In the end, thank God my chocolate fondant saved the day. :)

And this little guest of ours slept through it all. Reminded me of Baby Jayden who slept through all the din that the BMWs were making the last time they were here early this year. Time flies, we're going into another new year!!

Monday, December 24, 2007

Feast #2

Round 2 on Saturday night, with the Superheroes & Friends.

As it was a bigger group of 10, I sought "extra help" with some purchased turkey and ham to add to the festive feasting.


For a starter, there was Greek Salad and Rosemary Roasted Potatoes, all recipes courtesy of Jamie Oliver. The potatoes were a hit - looks like I stumbled upon a gem of a recipe, and "founded an EJ Specialty"!! :D


Roasted beef was very flavoursome this time round, think I got the doneness right. Coupled with some simple sauteed spinach and mushrooms.


And Christmas dinner would not be complete without bubblies and desserts!


Best part of the evening - the great company of great friends. And the sweetest? The Boy you-tubed "How to carve a turkey" beforehand, just so that he could help me with the serving! :)


More pictures of the crazy night over HERE.

Sunday, December 23, 2007

Feast #1

Took Friday off, and we had the BBs over for dinner that evening, the first of our festive feasting at the Jemej's.
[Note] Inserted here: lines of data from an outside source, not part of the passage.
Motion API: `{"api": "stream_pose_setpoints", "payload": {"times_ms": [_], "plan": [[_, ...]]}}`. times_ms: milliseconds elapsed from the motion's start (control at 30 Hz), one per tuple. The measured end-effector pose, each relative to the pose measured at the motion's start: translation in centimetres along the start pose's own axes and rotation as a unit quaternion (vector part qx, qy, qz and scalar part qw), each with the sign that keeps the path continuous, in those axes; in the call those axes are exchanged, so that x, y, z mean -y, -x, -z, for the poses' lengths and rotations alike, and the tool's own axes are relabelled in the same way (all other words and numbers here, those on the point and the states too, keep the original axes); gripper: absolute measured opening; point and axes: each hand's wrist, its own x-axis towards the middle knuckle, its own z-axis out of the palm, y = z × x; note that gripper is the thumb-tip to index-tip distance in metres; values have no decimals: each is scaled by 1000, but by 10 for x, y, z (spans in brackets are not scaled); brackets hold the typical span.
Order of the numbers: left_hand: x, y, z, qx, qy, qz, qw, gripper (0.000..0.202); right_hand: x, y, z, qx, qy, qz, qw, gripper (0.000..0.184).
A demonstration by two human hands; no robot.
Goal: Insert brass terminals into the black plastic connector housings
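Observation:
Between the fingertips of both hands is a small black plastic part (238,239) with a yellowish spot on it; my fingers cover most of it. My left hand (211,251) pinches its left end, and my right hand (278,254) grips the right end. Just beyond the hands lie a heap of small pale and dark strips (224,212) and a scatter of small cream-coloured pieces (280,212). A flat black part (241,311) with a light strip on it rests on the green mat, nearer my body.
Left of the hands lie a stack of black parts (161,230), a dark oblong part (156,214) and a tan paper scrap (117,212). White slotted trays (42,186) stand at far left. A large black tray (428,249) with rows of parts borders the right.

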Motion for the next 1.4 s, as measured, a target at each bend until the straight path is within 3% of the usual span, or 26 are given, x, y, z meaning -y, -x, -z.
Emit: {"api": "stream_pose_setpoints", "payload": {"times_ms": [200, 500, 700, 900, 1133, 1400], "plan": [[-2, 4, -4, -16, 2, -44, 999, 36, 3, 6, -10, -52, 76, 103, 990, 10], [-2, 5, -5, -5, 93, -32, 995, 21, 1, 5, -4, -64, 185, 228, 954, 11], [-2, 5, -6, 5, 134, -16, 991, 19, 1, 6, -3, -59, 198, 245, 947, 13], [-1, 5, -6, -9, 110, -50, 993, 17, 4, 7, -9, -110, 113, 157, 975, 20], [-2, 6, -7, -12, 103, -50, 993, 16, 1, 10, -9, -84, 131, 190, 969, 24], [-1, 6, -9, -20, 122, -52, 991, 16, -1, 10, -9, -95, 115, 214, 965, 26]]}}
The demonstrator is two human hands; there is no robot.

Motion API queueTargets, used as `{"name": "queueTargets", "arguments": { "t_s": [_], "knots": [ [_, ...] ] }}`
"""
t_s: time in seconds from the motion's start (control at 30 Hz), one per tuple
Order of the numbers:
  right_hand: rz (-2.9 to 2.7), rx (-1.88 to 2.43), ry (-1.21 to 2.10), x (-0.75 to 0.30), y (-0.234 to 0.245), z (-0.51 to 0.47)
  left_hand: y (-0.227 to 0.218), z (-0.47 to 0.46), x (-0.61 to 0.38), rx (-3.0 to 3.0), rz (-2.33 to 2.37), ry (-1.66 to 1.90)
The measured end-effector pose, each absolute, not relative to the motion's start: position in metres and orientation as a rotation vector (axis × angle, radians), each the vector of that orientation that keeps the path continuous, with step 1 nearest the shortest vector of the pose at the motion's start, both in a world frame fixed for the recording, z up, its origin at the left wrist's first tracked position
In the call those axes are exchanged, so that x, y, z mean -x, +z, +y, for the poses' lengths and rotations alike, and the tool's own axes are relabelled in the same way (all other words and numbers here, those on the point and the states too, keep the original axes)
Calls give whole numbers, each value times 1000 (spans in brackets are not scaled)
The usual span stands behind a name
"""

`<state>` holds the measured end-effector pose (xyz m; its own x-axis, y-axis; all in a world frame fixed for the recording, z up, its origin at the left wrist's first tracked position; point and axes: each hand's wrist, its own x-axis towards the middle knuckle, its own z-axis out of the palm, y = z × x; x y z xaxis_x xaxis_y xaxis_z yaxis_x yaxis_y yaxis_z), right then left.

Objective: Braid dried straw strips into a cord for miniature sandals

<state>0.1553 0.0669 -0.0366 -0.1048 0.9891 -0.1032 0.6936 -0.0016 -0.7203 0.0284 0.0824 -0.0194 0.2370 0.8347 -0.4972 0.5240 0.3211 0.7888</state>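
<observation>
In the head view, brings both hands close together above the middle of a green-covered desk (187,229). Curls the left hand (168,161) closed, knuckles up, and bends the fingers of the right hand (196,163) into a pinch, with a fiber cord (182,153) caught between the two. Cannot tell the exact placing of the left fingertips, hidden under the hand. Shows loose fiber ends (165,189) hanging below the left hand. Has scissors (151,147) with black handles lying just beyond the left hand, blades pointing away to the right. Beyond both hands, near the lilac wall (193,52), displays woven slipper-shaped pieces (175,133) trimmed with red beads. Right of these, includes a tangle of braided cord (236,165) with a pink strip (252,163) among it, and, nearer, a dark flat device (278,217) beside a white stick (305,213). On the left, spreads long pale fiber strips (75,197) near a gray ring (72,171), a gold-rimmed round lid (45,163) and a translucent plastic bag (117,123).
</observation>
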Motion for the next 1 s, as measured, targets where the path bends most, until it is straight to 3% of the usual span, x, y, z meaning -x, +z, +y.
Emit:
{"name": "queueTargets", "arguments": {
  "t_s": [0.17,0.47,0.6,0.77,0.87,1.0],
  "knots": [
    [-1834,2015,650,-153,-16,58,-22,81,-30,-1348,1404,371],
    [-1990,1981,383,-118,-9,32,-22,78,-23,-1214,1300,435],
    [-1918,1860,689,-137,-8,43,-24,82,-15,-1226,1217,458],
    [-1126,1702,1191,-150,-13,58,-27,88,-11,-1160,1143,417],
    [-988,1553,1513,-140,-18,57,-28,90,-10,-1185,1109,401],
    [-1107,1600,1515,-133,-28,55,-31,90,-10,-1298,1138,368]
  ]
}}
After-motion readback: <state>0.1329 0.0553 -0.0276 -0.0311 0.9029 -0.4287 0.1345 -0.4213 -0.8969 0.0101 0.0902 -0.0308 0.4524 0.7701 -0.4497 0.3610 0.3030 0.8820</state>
It had been a while since I last cooked, and coupled with a few recipes that I was trying out for the first time, started the preparations earlier than usual.

In line with The Boy's invite cum menu card, he bought the red noses as well, as a form of "welcome shot" that everyone had to take.




My indulgences from iwannagohome! added a nice little touch to the festive mood. Made the roast beef for the first time, recipe courtesy of my chef. Turned out great, except that for the next time round, I would shorten the roasting time to make it more medium rare!!!


With the standard-sized remekins this time round, chocolate fondant didn't explode and came out perfect!!!! So this led me to believe, at least for this time round, that the last few times I had failed in the making the fondant was due to too large a remekin cup size.


Pictionary was hilarious, and I guess everyone ended the night with lots of gifts and loads of fun and laughter.

Saturday, December 22, 2007

And the Festive Cooking & Eating Starts

Finally, after a few weeks of planning, shopping and wrapping, the menu planning for the few groups that we are having over at our place is done, the pressies are ready under the Jemej Tree.

Along with a couple of Christmas albums by Sarah McLachlan, Josh Groban and Laura Fygi, the mood is set.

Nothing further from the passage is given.